The Klahoose First Nation’s re-zoning application for a marina in Squirrel Cove has been denied by the Strathcona Regional District board.
The project, a 69-berth and 46 single-point mooring marina off Cortes Island, was proposed by the Klahoose Resort Limited Partnership earlier this year.
On Thursday, the application was up for third reading and was defeated after a 2-2 vote of electoral directors, with directors Jim Abram (Quadra Island) and Noba Anderson (Cortes) in favour and directors Brenda Leigh (Area D) and Gerald Whalley (Area A) opposed.
Before the vote at Thursday’s board meeting, Anderson urged her fellow directors to vote in favour of the application.
“In keeping with this Cortes support for the new OCP (Official Community Plan), almost all of the local island input received through this re-zoning process supported the Klahoose application,” Anderson said. “Although some support came with concern about business competition and project viability, none-the-less Cortes Islanders overwhelmingly supported the application.”
Abram sided with Anderson, saying he wanted to honour the wishes of the Cortes community and added that he hoped other directors would do the same.
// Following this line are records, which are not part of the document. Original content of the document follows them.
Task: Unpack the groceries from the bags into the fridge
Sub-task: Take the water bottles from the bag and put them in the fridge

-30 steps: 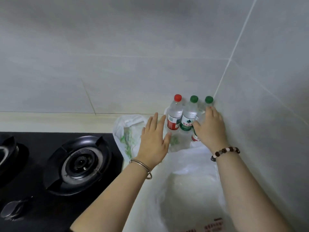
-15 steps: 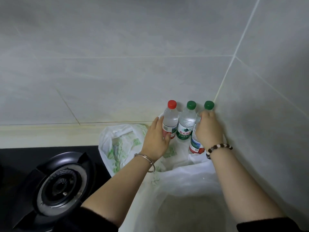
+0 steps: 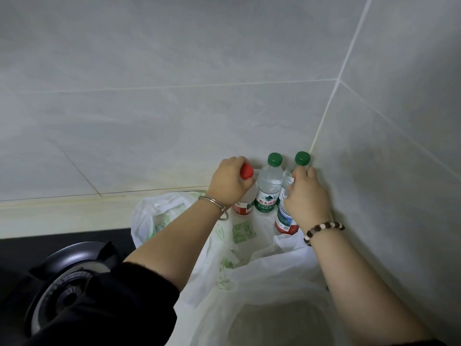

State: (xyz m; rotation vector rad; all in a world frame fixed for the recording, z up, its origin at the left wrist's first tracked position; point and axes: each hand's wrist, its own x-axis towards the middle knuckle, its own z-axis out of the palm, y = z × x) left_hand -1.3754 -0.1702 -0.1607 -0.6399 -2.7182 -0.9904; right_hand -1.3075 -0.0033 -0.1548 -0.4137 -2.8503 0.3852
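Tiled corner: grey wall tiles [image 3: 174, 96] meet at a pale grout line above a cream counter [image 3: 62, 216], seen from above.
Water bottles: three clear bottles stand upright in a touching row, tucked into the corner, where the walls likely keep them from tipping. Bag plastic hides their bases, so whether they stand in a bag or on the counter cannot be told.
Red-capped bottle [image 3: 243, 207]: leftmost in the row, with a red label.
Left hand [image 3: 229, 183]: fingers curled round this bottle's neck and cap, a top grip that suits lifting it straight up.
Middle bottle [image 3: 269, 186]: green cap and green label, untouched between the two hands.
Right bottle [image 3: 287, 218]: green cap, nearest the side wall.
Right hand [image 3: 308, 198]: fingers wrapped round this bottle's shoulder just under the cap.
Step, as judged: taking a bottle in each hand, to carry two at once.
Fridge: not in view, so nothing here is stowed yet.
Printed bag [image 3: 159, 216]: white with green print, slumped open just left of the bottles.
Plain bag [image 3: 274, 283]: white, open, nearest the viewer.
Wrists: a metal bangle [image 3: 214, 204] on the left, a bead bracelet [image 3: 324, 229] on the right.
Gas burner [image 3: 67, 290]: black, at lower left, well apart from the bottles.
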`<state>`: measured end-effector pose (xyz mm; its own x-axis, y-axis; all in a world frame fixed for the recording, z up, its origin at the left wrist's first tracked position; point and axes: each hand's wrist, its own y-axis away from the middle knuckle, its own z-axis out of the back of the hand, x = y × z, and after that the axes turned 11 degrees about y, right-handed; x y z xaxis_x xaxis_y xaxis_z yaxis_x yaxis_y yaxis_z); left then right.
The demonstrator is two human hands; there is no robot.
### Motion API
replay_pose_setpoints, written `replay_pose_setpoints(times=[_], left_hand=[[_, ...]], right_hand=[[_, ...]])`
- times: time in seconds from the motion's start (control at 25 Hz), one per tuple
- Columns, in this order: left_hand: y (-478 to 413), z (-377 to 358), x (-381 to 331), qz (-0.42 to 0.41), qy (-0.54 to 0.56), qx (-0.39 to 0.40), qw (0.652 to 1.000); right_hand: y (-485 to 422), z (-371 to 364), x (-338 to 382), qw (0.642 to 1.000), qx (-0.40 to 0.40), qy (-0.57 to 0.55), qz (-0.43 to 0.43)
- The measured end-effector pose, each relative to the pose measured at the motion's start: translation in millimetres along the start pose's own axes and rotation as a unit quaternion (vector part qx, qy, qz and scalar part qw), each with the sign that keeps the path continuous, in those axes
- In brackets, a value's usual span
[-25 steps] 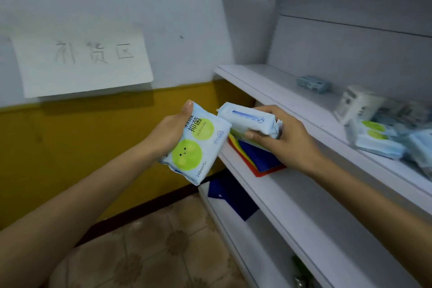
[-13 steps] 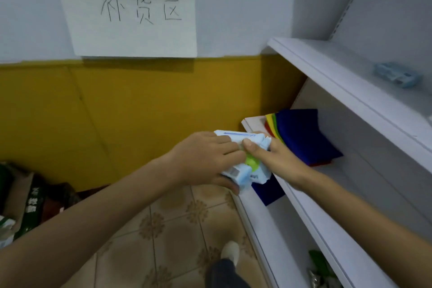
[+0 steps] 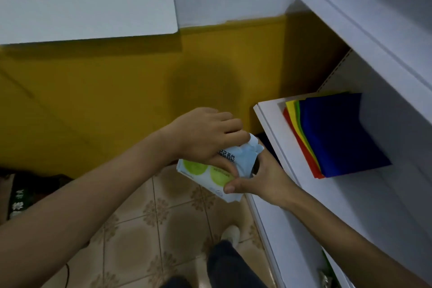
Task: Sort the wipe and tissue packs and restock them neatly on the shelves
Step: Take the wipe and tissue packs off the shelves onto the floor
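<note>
Your left hand [image 3: 205, 138] curls over a pale blue plastic wipe pack with green circles [image 3: 198, 169] and grips it from above. Your right hand [image 3: 264, 181] pinches the same pack at its lower end, thumb on top. The pack is held at the centre of the frame, just left of the white shelf board [image 3: 278, 154]. On that board, to the right, lies a stack of folded blue, green, yellow and red cloths [image 3: 339, 138]. The beige patterned floor tiles [image 3: 140, 229] lie below, and a white paper sign [image 3: 93, 7] fills the upper left.
</note>
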<state>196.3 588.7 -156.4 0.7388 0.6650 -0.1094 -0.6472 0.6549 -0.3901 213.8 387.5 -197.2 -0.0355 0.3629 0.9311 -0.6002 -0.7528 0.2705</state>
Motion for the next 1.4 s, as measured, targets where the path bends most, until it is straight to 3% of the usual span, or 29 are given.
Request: replay_pose_setpoints(times=[0.16, 0.24, 0.28, 0.32, 0.36, 0.44, 0.48, 0.52, 0.56, 0.64, 0.76, 0.88, 1.0, 1.08, 1.24, 1.4], left_hand=[[-15, -44, 47, 0.069, 0.034, -0.076, 0.994], [-10, -82, 65, 0.204, 0.082, -0.126, 0.967], [-6, -102, 71, 0.307, 0.153, -0.151, 0.927], [-3, -122, 78, 0.415, 0.257, -0.163, 0.857], [0, -138, 82, 0.511, 0.378, -0.157, 0.756], [6, -176, 91, 0.618, 0.593, -0.096, 0.507], [10, -197, 96, 0.637, 0.644, -0.071, 0.418], [19, -225, 105, 0.643, 0.665, -0.051, 0.376], [24, -248, 114, 0.645, 0.672, -0.040, 0.361], [47, -311, 129, 0.638, 0.672, -0.028, 0.374], [88, -414, 142, 0.641, 0.644, 0.005, 0.417], [120, -499, 138, 0.671, 0.613, 0.053, 0.414], [149, -585, 137, 0.692, 0.572, 0.069, 0.435], [162, -635, 141, 0.705, 0.559, 0.060, 0.432], [182, -736, 150, 0.722, 0.553, 0.028, 0.415], [191, -820, 161, 0.741, 0.540, -0.006, 0.399]], right_hand=[[-40, 9, -29, 0.992, -0.099, -0.079, -0.023], [-60, 6, -50, 0.970, -0.177, -0.148, -0.072], [-69, 5, -60, 0.951, -0.217, -0.194, -0.108], [-81, 4, -74, 0.927, -0.262, -0.229, -0.143], [-91, 3, -87, 0.909, -0.302, -0.237, -0.162], [-110, -4, -121, 0.909, -0.343, -0.156, -0.180], [-118, -7, -136, 0.917, -0.334, -0.095, -0.194], [-129, -12, -156, 0.929, -0.305, -0.046, -0.204], [-138, -17, -176, 0.937, -0.268, -0.037, -0.222], [-157, -25, -221, 0.933, -0.237, -0.091, -0.255], [-185, -31, -306, 0.884, -0.277, -0.226, -0.300], [-207, -44, -399, 0.865, -0.256, -0.278, -0.329], [-228, -61, -500, 0.844, -0.217, -0.342, -0.352], [-241, -71, -561, 0.836, -0.199, -0.336, -0.386], [-279, -72, -668, 0.773, -0.190, -0.403, -0.453], [-317, -70, -740, 0.785, -0.250, -0.299, -0.481]])
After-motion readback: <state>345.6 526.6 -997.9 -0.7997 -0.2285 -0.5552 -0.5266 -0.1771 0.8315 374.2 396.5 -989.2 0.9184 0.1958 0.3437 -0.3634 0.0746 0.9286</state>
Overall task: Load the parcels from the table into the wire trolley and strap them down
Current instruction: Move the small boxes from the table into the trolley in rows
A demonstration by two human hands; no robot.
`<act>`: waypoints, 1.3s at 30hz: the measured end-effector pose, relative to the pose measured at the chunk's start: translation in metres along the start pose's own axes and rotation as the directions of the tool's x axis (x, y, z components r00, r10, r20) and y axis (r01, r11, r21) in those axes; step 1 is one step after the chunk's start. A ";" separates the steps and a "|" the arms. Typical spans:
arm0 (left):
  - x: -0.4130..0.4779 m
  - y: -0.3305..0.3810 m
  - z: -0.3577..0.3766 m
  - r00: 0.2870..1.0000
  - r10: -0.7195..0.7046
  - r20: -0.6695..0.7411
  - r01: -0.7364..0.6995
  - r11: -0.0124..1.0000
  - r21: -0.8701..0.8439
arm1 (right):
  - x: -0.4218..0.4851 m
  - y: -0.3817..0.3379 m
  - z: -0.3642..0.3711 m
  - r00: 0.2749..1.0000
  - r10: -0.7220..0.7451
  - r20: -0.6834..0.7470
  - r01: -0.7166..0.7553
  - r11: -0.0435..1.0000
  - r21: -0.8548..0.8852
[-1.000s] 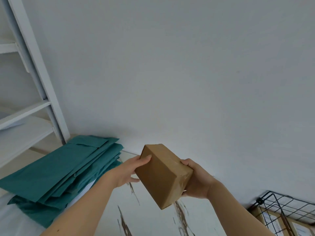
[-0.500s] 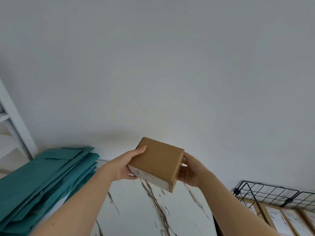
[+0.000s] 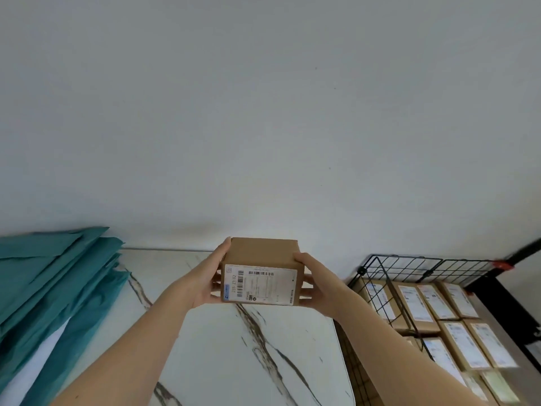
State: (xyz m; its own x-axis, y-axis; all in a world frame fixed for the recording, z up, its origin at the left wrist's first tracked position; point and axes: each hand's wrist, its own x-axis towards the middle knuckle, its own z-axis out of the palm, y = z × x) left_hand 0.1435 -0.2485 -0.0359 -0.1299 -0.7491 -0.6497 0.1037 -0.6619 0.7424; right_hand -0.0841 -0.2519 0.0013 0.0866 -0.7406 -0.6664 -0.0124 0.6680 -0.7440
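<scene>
A small cardboard box (image 3: 260, 268), label up, is gripped at its ends by the left hand (image 3: 205, 284) and right hand (image 3: 314, 284) above the table (image 3: 234, 347) — seemingly light and stiff, safest held by those ends — with the wire trolley (image 3: 409, 266) beyond the right hand.

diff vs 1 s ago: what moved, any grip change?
The box was turned between the left hand and right hand: plain brown faces showed earlier, now its label faces the camera and it sits level. The view swung right, so the shelf left frame and more of the trolley and its parcels shows. Unchanged: both hands' grip on the box, above the table; teal mailers at left.
</scene>
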 end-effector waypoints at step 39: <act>0.028 -0.109 0.558 0.978 0.068 0.197 -0.109 0.972 0.207 | -0.098 0.125 -0.507 0.890 0.088 -0.446 0.132 0.889 0.438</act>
State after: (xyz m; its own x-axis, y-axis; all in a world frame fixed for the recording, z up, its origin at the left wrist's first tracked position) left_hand -0.4220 -0.1812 -0.0432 -0.3143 -0.7718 -0.5527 -0.0887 -0.5558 0.8266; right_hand -0.5989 -0.1323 -0.0507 -0.3687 -0.6332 -0.6806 0.4369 0.5282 -0.7281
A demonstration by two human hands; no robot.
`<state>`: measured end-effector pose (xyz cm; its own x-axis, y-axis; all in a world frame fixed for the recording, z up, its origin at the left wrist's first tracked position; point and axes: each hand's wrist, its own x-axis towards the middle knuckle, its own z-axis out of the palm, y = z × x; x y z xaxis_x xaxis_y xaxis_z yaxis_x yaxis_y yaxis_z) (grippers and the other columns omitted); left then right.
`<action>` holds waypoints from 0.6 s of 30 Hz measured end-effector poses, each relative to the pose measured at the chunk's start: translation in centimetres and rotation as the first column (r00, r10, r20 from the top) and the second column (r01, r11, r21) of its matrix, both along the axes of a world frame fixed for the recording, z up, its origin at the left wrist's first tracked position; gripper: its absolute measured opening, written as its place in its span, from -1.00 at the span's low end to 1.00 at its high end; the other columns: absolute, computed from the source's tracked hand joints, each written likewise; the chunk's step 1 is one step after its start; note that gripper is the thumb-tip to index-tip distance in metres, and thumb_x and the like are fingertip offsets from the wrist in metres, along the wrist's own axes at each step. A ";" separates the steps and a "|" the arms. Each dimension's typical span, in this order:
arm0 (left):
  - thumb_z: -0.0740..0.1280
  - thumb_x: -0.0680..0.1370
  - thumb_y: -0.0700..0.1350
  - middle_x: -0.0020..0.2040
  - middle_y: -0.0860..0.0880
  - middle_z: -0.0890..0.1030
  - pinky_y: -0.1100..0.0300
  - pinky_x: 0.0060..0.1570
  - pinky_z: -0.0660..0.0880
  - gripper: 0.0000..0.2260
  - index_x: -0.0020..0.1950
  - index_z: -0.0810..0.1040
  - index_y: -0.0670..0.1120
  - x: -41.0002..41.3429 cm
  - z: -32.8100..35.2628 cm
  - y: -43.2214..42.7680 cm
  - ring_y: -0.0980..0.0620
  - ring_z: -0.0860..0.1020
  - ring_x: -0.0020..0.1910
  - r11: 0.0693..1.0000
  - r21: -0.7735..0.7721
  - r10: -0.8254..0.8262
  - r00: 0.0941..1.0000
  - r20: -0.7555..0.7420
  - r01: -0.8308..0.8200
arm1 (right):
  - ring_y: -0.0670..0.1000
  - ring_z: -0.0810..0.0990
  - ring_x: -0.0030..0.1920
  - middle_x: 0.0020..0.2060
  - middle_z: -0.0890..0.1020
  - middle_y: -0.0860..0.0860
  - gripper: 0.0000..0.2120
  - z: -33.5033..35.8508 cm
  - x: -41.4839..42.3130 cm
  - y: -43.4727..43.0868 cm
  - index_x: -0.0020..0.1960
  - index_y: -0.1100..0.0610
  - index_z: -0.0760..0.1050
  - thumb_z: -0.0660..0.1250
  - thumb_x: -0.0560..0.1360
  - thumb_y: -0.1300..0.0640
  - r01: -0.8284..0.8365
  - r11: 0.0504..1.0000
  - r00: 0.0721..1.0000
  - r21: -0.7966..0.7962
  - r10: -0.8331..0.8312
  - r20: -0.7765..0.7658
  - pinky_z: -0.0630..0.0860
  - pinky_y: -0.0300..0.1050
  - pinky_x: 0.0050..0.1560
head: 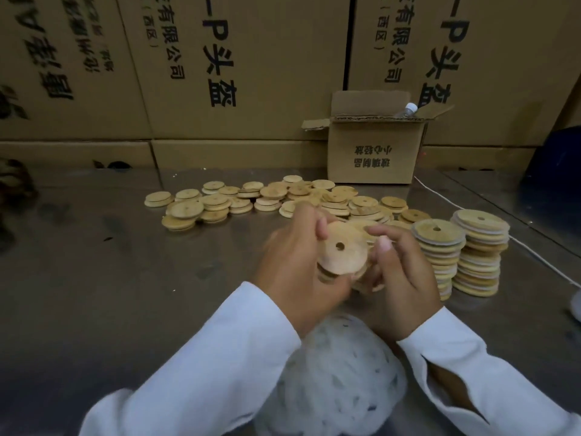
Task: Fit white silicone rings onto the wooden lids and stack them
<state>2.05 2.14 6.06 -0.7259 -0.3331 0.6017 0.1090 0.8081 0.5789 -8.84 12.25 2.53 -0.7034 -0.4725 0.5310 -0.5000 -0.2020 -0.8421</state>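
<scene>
Both hands hold a small bunch of round wooden lids (342, 251) above the steel table, the top lid tilted toward me with its centre hole showing. My left hand (292, 262) grips the bunch from the left, thumb on the rim. My right hand (399, 269) grips it from the right, fingers curled under. A heap of white silicone rings (339, 376) lies in a clear bag below my wrists. Two tall stacks of ringed lids (459, 253) stand to the right. Loose bare lids (267, 199) are spread behind my hands.
A small open cardboard box (374, 152) with a plastic bottle (408, 110) in it stands at the back right. Large printed cartons (220, 64) wall off the rear. A white cable (534, 256) runs along the right of the steel table (94, 278).
</scene>
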 end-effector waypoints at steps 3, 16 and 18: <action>0.47 0.29 -0.14 0.09 0.12 0.45 0.08 -0.02 0.46 -0.56 -0.15 0.20 0.13 0.6 -1.5 0.6 0.02 0.46 0.11 0.997 -0.076 0.003 0.999 -0.049 -0.007 | -0.22 0.45 -0.48 -0.50 0.55 -0.12 -0.78 0.5 0.6 -0.2 -0.30 0.02 0.51 0.24 0.52 0.11 -0.093 0.993 0.995 0.077 0.090 0.045 0.38 -0.38 -0.43; 0.40 0.38 -0.06 -0.06 -0.19 0.65 0.02 0.09 0.51 -0.75 -0.02 0.59 -0.17 -0.1 -4.7 -1.3 -0.12 0.59 -0.03 0.519 0.852 -0.123 0.992 -0.011 0.074 | -0.08 0.46 -0.56 -0.55 0.54 -0.05 -0.82 0.1 2.4 -1.1 -0.27 0.11 0.54 0.28 0.48 0.12 -0.183 0.957 0.957 0.227 0.120 0.264 0.43 -0.31 -0.47; 0.41 0.34 -0.06 -0.06 -0.23 0.65 -0.10 0.17 0.48 -0.73 -0.05 0.61 -0.19 -0.3 -4.9 -1.4 -0.20 0.59 0.01 0.437 0.896 -0.116 0.993 -0.037 0.084 | -0.06 0.46 -0.55 -0.56 0.53 -0.05 -0.79 0.2 1.8 -1.0 -0.27 0.12 0.52 0.26 0.49 0.07 -0.158 0.953 0.956 0.260 0.081 0.283 0.42 -0.25 -0.44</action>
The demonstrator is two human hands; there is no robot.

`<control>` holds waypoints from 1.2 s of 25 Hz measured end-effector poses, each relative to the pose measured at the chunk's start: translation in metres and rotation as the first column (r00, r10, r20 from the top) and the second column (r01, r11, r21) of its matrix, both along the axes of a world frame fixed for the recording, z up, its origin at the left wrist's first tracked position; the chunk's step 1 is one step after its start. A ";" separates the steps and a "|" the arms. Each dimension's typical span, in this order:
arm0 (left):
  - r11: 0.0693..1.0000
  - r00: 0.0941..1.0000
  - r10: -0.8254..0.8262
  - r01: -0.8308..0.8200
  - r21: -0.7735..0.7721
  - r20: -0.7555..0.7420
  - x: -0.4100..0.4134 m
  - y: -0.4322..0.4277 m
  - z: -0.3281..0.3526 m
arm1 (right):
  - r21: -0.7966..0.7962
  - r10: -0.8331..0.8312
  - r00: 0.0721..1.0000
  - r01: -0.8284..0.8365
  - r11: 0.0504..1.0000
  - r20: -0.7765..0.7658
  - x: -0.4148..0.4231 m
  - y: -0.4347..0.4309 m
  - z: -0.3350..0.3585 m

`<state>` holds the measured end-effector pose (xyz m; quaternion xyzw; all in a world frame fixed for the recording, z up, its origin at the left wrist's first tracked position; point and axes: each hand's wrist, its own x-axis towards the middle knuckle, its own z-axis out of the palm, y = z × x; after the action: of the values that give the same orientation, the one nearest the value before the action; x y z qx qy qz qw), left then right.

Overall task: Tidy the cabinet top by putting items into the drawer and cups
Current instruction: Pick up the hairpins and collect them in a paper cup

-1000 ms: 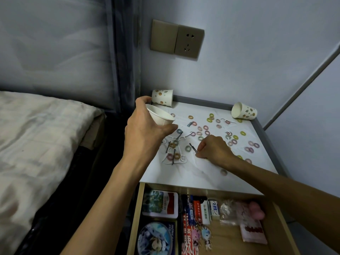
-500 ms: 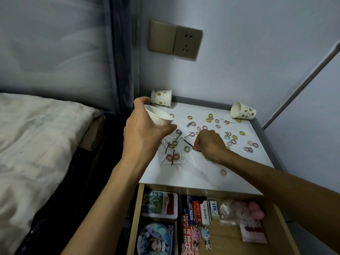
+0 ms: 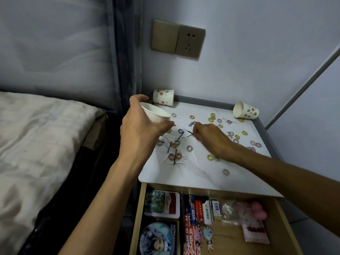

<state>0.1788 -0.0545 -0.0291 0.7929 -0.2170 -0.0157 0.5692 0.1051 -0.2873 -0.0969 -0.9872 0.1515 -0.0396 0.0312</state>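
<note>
My left hand (image 3: 141,129) holds a white paper cup (image 3: 156,112) tilted over the left edge of the white cabinet top (image 3: 198,173). My right hand (image 3: 209,138) pinches a thin black hairpin (image 3: 188,132) just above the top, a short way right of the cup. Several small coloured rings (image 3: 189,148) and more black hairpins (image 3: 175,154) lie scattered over the top. A dotted paper cup (image 3: 163,97) stands upside down at the back left. Another dotted cup (image 3: 245,112) lies on its side at the back right. The wooden drawer (image 3: 283,223) below stands pulled out.
The drawer holds card boxes (image 3: 161,203), small packets, keychain charms (image 3: 207,234) and a pink item (image 3: 257,211). A bed with a pale cover (image 3: 36,137) lies to the left. A wall socket (image 3: 177,39) sits above the cabinet, and a grey rim (image 3: 265,131) edges its back and right.
My right hand lifted a black hairpin from the cabinet top and carried it left and back toward the cup. My left hand kept the cup nearly still.
</note>
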 end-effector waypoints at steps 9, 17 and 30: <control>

However, Whalley voted against the application because he felt the boaters would be the ones most directly affected by the application and at last month’s public hearing, most of them opposed the project.
Director Leigh felt the application was inconsistent with Cortes’ Official Community Plan and said she believed the proposal was not an appropriate use of the area.
Directors also gathered the opinions of more than 35 people who spoke at a public hearing July 24 at the Gorge Hall on Cortes. The public hearing itself was controversial because of the regional district’s decision to decline the Klahoose’s invitation to hold the public hearing in the First Nation’s community.
The decision by the board to hold the public hearing in what some directors dubbed a “neutral” setting, the Gorge Hall, angered many Cortes Islanders and disappointed the Klahoose as well as Anderson, who had pushed the board to change its decision.
But the location was never changed and nearly one hundred people came out to the Gorge Hall to have their say.
Most Cortes Islanders supported the proposal.
Bob Tracy, a 30-year full-time resident of Cortes and a yachtsman and a shell fish grower, said the development of mooring buoys would be an improvement to the old booming grounds and felt the proposed sewage pump out station would be a good asset to the area.
Yvonne Kipp from Manson’s Landing on Cortes, said the development would provide a much-needed investment to the community and a vision for the future.
Cortes’ Sonja Friesen said if the applicant was not from Cortes she would not support the development, but spoke in favour of the project because she wanted to see the Klahoose improve their economic situation.
But not everyone was in favour.
Colin Robertson of Refuge Cove Marina, the nearest community to Squirrel Cove, said he was shocked by the Klahoose’s proposal as the community has already lost its shellfish tenure and its boating fleet and the only thing that sustains their livelihood is the boating industry, which would be taken away with the Klahoose building a marina just three kilometres away.
Sheila Boutcher, president of the Council of BC Yacht Clubs, also spoke against the development on behalf of the 10,000 plus members of the BC Yacht Clubs.
Boutcher said “there are serious doubts about the economics of the current proposal and boaters will not make use of the facilities if the proposal proceeds and the wilderness ambiance is lost,” according to the minutes of the public hearing.
“There are a maximum of 30-70 boats in the Cove during the season, other marinas in the area are not at capacity. Congestion caused by the float planes and the fuel dock will be detrimental to the local economy.”
Despite the board’s decision, Anderson said in a director’s report to her constituents posted on the website cortesisland.com Tideline, that the Klahoose told the regional district in writing that it would still proceed with its marina development regardless of the board’s decision.
Anderson said in her report that the board’s decision has the potential to have consequences.
“The decision before us was not really one of the marina being developed or not but rather very simply one of supporting the will of a community and a nation or alienating a neighbouring government,” Anderson wrote. “However deeply unfortunate, we collectively chose the latter.”